### Task description
Taking the listing below, restate word for word each line from the line with "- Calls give" to the line with "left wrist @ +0", ends included, and stop there.

○ ○ ○

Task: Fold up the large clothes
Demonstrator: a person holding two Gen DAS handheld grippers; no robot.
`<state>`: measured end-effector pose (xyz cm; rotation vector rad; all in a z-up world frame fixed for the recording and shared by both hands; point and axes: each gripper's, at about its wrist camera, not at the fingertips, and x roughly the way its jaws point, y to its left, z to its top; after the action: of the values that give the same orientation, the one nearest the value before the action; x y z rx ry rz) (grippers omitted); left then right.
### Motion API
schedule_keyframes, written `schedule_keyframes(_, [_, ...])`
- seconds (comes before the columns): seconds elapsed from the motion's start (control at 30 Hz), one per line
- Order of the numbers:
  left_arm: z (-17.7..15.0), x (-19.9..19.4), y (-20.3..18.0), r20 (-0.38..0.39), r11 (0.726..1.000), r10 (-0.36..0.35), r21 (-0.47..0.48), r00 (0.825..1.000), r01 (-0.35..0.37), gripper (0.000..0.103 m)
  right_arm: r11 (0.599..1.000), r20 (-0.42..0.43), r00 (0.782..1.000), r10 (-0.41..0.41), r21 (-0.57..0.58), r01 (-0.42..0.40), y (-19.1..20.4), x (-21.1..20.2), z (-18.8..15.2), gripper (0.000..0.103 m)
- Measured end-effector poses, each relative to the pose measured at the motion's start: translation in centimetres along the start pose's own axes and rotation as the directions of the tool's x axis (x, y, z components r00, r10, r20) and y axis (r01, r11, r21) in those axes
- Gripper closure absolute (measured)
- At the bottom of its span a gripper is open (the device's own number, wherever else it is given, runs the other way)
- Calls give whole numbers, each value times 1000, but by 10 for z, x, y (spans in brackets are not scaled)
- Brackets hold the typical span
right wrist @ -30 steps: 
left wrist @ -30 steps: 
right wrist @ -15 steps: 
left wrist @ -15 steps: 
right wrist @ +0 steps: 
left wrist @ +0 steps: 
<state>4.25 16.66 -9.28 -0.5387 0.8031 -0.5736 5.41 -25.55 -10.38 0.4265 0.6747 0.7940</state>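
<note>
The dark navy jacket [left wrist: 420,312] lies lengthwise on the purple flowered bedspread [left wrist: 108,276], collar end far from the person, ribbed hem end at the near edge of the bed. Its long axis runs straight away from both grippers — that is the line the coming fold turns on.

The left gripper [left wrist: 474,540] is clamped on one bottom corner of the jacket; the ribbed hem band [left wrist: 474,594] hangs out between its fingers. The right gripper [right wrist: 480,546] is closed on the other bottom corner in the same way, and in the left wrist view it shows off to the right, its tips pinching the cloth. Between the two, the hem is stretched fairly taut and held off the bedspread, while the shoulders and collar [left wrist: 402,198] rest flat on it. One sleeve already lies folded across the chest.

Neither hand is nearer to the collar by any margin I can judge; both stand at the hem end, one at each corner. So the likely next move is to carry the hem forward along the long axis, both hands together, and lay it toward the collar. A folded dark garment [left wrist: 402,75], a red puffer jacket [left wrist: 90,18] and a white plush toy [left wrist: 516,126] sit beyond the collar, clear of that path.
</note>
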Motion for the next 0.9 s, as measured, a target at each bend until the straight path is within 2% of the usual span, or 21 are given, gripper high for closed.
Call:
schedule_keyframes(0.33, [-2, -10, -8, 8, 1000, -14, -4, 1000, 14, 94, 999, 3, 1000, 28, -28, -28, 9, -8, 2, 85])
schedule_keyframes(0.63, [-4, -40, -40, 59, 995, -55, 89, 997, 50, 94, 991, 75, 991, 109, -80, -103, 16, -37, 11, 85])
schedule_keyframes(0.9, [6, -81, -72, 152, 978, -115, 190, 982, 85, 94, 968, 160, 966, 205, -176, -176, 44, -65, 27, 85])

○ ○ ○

### Response below
- Calls give whole numbers, each value times 1000, but by 10 for z, x, y (spans in brackets are not scaled)
- Brackets hold the typical span
right wrist @ -30 steps: 
left wrist @ -30 steps: 
right wrist @ -15 steps: 
left wrist @ -15 steps: 
right wrist @ +0 steps: 
left wrist @ +0 steps: 

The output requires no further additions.